→ **Work instruction**
Leave out the images and output the records word for word.

[Saved entries]

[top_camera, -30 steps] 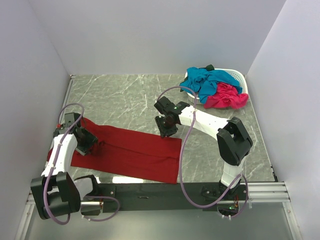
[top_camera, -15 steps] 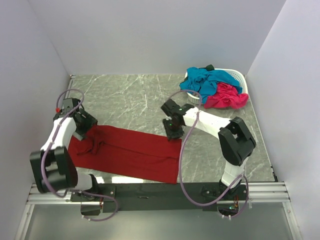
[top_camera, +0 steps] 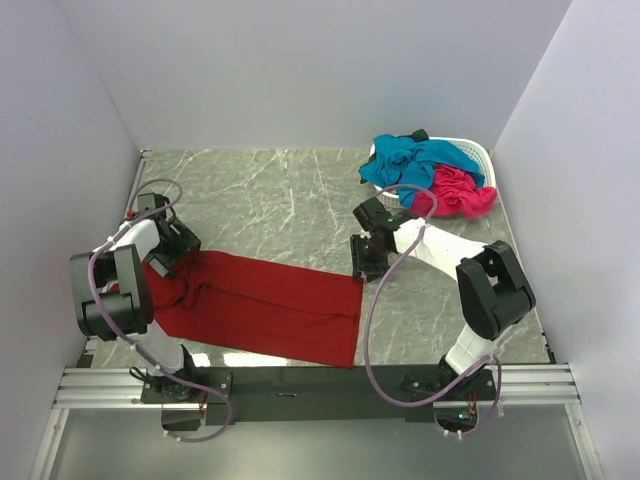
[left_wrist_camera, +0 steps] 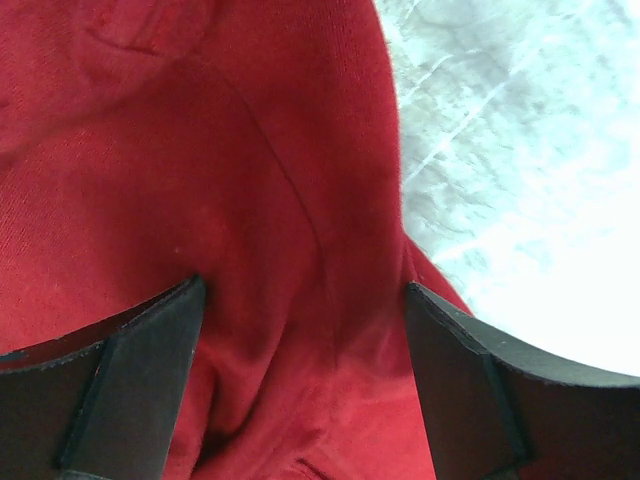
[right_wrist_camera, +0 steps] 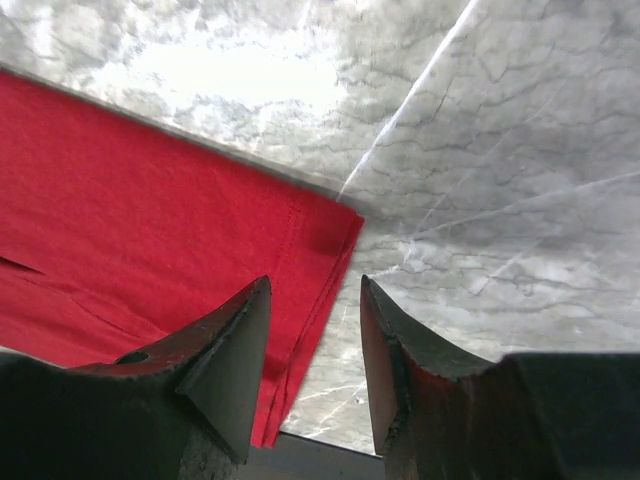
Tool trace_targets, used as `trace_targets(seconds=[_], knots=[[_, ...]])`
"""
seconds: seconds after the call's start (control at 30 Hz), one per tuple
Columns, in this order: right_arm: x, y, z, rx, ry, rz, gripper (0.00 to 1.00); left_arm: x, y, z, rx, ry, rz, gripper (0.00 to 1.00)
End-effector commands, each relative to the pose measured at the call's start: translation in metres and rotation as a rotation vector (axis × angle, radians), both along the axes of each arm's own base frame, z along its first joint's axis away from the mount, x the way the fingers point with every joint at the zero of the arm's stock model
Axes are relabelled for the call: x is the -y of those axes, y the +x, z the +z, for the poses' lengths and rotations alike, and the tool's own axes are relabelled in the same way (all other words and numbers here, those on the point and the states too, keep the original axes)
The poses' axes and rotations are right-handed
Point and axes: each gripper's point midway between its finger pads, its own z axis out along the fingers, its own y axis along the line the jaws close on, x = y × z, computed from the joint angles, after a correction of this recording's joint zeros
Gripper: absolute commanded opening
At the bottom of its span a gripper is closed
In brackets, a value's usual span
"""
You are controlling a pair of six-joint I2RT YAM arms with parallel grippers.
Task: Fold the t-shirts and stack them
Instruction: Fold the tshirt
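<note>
Left wrist camera looks straight down on the dark red t-shirt [left_wrist_camera: 250, 180]. Its rumpled cloth fills the space between the two dark fingers of the left gripper [left_wrist_camera: 303, 290], which stand wide apart and pinch nothing. A curved edge of the cloth and the bare grey marbled table [left_wrist_camera: 520, 150] show at the right of that view.

Only the right wrist camera shows the shirt's far right corner with its stitched hem, flat on the marble beneath the right gripper [right_wrist_camera: 314, 290]. Those jaws are parted by a narrow gap and hold nothing.

From the top external camera the red shirt lies as a long band across the near half of the table. The left gripper is at its far left end and the right gripper at its far right corner. The shirt's near right corner lies close to the black base rail [top_camera: 300, 380].

Bare marble stretches from the shirt to the far wall. In the far right corner a white latticed basket [top_camera: 478, 153] holds the teal-blue t-shirt [top_camera: 415, 160] and the hot pink t-shirt [top_camera: 455, 192], both heaped and spilling over its near rim.
</note>
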Motion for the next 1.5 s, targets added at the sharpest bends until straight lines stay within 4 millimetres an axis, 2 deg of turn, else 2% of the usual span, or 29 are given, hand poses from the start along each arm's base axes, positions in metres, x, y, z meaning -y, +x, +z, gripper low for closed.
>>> trace_targets(seconds=[0.0, 0.47, 0.57, 0.67, 0.7, 0.77, 0.8, 0.93, 0.97, 1.0, 1.07, 1.1, 1.17, 1.2, 1.23, 1.27, 1.3, 1.4, 1.47], knots=[[-0.005, 0.003, -0.002, 0.015, 0.045, -0.027, 0.49, -0.005, 0.013, 0.002, 0.039, 0.022, -0.041, 0.86], [-0.005, -0.003, -0.042, -0.068, 0.022, -0.027, 0.48, 0.001, 0.006, -0.013, 0.022, -0.004, -0.064, 0.88], [-0.003, -0.006, -0.05, -0.091, 0.008, -0.024, 0.46, 0.001, 0.005, -0.014, 0.019, -0.005, -0.066, 0.88], [-0.001, -0.006, -0.054, -0.102, -0.013, -0.026, 0.32, 0.002, 0.004, -0.015, 0.021, -0.006, -0.067, 0.88], [0.001, -0.006, -0.054, -0.108, -0.024, -0.031, 0.19, 0.002, 0.003, -0.016, 0.018, -0.007, -0.067, 0.88], [0.006, 0.0, -0.052, -0.093, -0.048, -0.045, 0.04, 0.002, 0.003, -0.016, 0.022, -0.006, -0.067, 0.88], [0.008, 0.002, -0.051, -0.091, -0.056, -0.048, 0.0, 0.004, 0.003, -0.016, 0.025, -0.017, -0.072, 0.88], [0.029, 0.026, -0.039, -0.051, -0.089, -0.099, 0.0, 0.013, 0.004, -0.017, 0.034, -0.053, -0.087, 0.88], [0.035, 0.031, -0.036, -0.041, -0.094, -0.112, 0.0, 0.017, 0.006, -0.015, 0.047, -0.067, -0.096, 0.88], [0.051, 0.04, -0.032, -0.032, -0.11, -0.144, 0.0, 0.027, 0.009, -0.011, 0.066, -0.082, -0.122, 0.88], [0.063, 0.055, -0.021, 0.001, -0.125, -0.17, 0.0, 0.04, 0.015, -0.006, 0.086, -0.095, -0.156, 0.88], [0.079, 0.062, -0.018, 0.005, -0.148, -0.192, 0.0, 0.057, 0.017, -0.003, 0.091, -0.105, -0.201, 0.88], [0.093, 0.077, -0.01, 0.033, -0.169, -0.213, 0.0, 0.077, 0.023, 0.002, 0.102, -0.138, -0.237, 0.88], [0.101, 0.079, -0.008, 0.03, -0.185, -0.212, 0.0, 0.095, 0.024, 0.003, 0.101, -0.159, -0.272, 0.88], [0.113, 0.091, -0.003, 0.049, -0.203, -0.24, 0.0, 0.107, 0.025, 0.005, 0.106, -0.192, -0.273, 0.88], [0.119, 0.094, -0.002, 0.052, -0.213, -0.247, 0.0, 0.111, 0.027, 0.008, 0.115, -0.207, -0.267, 0.88], [0.126, 0.097, 0.0, 0.056, -0.227, -0.247, 0.0, 0.132, 0.026, 0.012, 0.12, -0.221, -0.311, 0.89], [0.146, 0.11, 0.008, 0.074, -0.271, -0.277, 0.0, 0.151, 0.028, 0.025, 0.144, -0.259, -0.311, 0.89], [0.155, 0.119, 0.015, 0.09, -0.29, -0.294, 0.0, 0.154, 0.03, 0.033, 0.153, -0.275, -0.307, 0.89]])
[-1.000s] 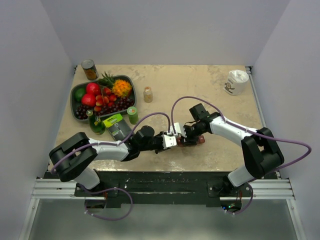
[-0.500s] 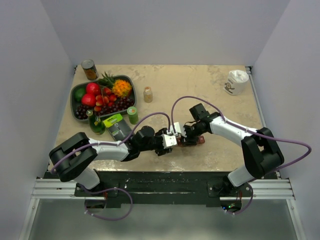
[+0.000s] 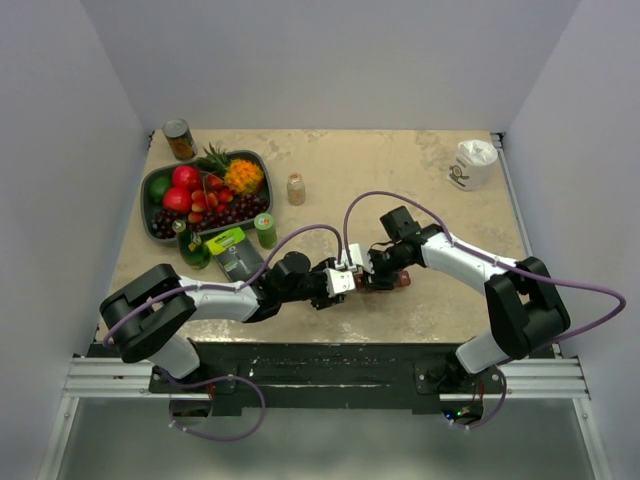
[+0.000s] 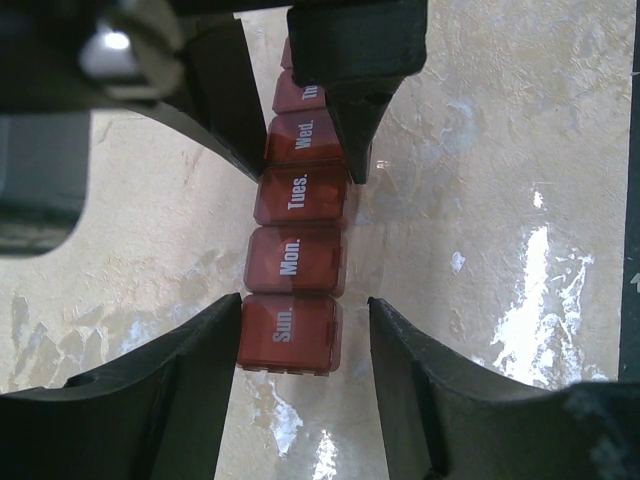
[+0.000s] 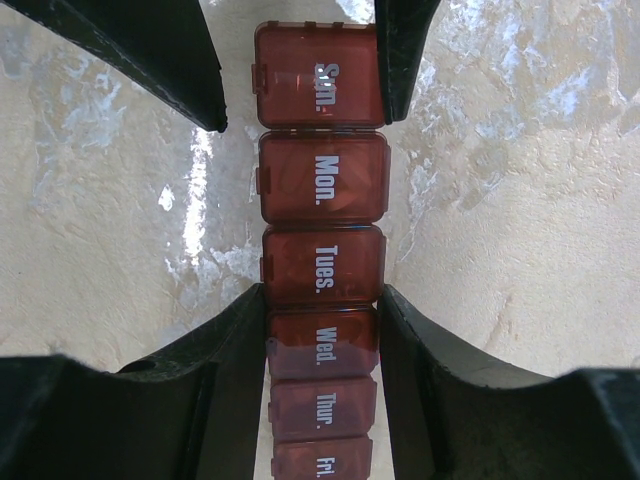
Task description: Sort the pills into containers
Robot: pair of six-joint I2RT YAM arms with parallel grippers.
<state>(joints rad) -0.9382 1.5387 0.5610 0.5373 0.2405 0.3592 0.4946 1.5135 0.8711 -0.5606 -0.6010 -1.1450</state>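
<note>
Left side is crowded. A can (image 3: 180, 138) stands in the far-left corner, a grey fruit bowl (image 3: 146, 205) just in front of it, and a green bottle (image 3: 191, 250) nearer the arms. A small amber bottle (image 3: 296, 189) stands apart toward centre, with bare table (image 3: 440, 300) all round it.

Centre, toward the near edge: the pill organizer (image 5: 322, 190) lies flat with all visible lids closed (Sun. to Fri. legible).
- The left gripper (image 4: 304, 320) straddles the Sun. end. One finger lies against the side wall and the other is just off it, with a sliver of table showing between. It is released, not clamping.
- The right gripper (image 5: 322, 310) is at Wed., both fingers pressed to the strip's sides, grasping it.
- Only Mon. and Tues. lie between the two pairs of fingers, so there is little room along the strip.

Right: open tabletop on the far and right sides. A white cup (image 3: 472, 164) sits in the far-right corner, well apart.

Hard to see:
- The pills cannot be made out through the dark lids.
- The strip's last compartment is cut off in the right wrist view.
- From above, the wrists cover most of the strip.
</note>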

→ **Response for this exercise**
[top_camera, -30 steps] 
[top_camera, -15 steps] 
[top_camera, +0 steps] 
[left_wrist_camera, +0 steps] 
[right_wrist_camera, +0 steps] 
Tool trace_targets, used as `trace_targets(seconds=[_], knots=[[_, ...]])`
"""
seconds: seconds after the call's start (control at 30 Hz), one per tuple
Columns, in this order: right_arm: x, y, z, rx, ry, rz, gripper (0.00 to 1.00); left_arm: x, y, z, rx, ry, rz, gripper (0.00 to 1.00)
End-effector commands, each relative to the pose measured at the call's start: translation in metres and rotation as a rotation vector (axis × angle, radians), both along the axes of each arm's own base frame, z along its first joint's axis away from the mount, x the way the fingers point with every joint at the zero of the arm's stock model
Axes are relabelled for the call: x is the -y of those axes, y the +x, z the +z, for the poses' lengths and rotations alike, and the tool's own axes are relabelled in the same way (all other words and numbers here, those on the point and the states too, keep the original axes)
The poses' axes and rotations are right-handed
Point and axes: each gripper's point midway between its finger pads, its own z axis out along the fingers, its own y axis along the line the jaws close on, x = y × z, computed from the joint angles, after a correction of this recording's joint zeros
Gripper: absolute commanded opening
At the bottom of its span a gripper is closed
In brackets, a value's usual span
"""
You are controlling a pair of six-joint I2RT YAM arms with parallel grippers.
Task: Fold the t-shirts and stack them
Instruction: Fold the tshirt
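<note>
Left wrist camera looks straight down on the dark red t-shirt [left_wrist_camera: 250, 180]. Its rumpled cloth fills the space between the two dark fingers of the left gripper [left_wrist_camera: 303, 290], which stand wide apart and pinch nothing. A curved edge of the cloth and the bare grey marbled table [left_wrist_camera: 520, 150] show at the right of that view.

Only the right wrist camera shows the shirt's far right corner with its stitched hem, flat on the marble beneath the right gripper [right_wrist_camera: 314, 290]. Those jaws are parted by a narrow gap and hold nothing.

From the top external camera the red shirt lies as a long band across the near half of the table. The left gripper is at its far left end and the right gripper at its far right corner. The shirt's near right corner lies close to the black base rail [top_camera: 300, 380].

Bare marble stretches from the shirt to the far wall. In the far right corner a white latticed basket [top_camera: 478, 153] holds the teal-blue t-shirt [top_camera: 415, 160] and the hot pink t-shirt [top_camera: 455, 192], both heaped and spilling over its near rim.
</note>
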Motion for the next 1.5 s, targets added at the sharpest bends until straight lines stay within 4 millimetres an axis, 2 deg of turn, else 2% of the usual span, or 29 are given, hand poses from the start along each arm's base axes, positions in metres, x, y, z meaning -y, +x, +z, gripper low for closed.
>>> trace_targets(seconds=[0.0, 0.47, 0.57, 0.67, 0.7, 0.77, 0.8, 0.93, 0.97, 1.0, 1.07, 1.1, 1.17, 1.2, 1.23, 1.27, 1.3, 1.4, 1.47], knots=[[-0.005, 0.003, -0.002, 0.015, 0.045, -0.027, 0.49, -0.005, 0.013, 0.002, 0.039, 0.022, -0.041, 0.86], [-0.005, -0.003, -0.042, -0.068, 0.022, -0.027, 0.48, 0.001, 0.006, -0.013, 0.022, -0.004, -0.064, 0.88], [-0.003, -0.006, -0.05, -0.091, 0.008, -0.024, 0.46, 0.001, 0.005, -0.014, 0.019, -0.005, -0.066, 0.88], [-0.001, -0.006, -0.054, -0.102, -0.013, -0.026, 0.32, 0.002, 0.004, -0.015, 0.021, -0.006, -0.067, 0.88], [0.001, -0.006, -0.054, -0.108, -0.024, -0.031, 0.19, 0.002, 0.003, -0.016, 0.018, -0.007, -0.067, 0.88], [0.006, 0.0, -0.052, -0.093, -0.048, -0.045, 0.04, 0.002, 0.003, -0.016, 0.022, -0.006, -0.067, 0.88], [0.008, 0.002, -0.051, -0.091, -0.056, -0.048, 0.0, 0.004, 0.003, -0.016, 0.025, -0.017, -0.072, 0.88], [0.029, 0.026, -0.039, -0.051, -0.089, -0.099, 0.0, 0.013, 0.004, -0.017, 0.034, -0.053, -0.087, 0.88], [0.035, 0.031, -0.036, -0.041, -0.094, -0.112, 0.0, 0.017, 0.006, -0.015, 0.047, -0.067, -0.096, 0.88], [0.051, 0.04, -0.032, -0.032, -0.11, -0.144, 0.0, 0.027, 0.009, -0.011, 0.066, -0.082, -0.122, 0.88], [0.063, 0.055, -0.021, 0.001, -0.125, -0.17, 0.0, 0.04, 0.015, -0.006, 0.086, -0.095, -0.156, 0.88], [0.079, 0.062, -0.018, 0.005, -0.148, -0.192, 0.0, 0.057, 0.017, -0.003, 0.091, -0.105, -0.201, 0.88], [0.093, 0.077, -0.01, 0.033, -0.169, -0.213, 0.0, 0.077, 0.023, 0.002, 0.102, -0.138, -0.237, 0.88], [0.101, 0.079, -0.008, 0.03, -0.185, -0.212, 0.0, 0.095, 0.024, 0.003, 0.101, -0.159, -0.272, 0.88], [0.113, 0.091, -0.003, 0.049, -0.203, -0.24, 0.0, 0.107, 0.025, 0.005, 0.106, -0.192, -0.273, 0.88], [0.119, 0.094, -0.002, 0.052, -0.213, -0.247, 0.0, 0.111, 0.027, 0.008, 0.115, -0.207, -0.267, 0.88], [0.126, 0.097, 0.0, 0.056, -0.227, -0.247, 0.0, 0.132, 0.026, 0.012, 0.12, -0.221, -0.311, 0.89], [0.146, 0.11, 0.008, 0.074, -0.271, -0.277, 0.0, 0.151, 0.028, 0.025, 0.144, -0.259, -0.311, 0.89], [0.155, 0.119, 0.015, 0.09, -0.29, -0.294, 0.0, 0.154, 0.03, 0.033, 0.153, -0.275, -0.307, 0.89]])
[-1.000s] 
[-0.500s] 
[+0.000s] 
[+0.000s] 
[+0.000s] 
Task description: Sort the pills into containers
Robot: pair of six-joint I2RT YAM arms with parallel grippers.
<state>(joints rad) -0.9382 1.5387 0.5610 0.5373 0.2405 0.3592 0.4946 1.5135 0.8711 -0.5606 -0.6010 -1.1450</state>
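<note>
Left side is crowded. A can (image 3: 180, 138) stands in the far-left corner, a grey fruit bowl (image 3: 146, 205) just in front of it, and a green bottle (image 3: 191, 250) nearer the arms. A small amber bottle (image 3: 296, 189) stands apart toward centre, with bare table (image 3: 440, 300) all round it.

Centre, toward the near edge: the pill organizer (image 5: 322, 190) lies flat with all visible lids closed (Sun. to Fri. legible).
- The left gripper (image 4: 304, 320) straddles the Sun. end. One finger lies against the side wall and the other is just off it, with a sliver of table showing between. It is released, not clamping.
- The right gripper (image 5: 322, 310) is at Wed., both fingers pressed to the strip's sides, grasping it.
- Only Mon. and Tues. lie between the two pairs of fingers, so there is little room along the strip.

Right: open tabletop on the far and right sides. A white cup (image 3: 472, 164) sits in the far-right corner, well apart.

Hard to see:
- The pills cannot be made out through the dark lids.
- The strip's last compartment is cut off in the right wrist view.
- From above, the wrists cover most of the strip.
</note>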

The exercise output is complete.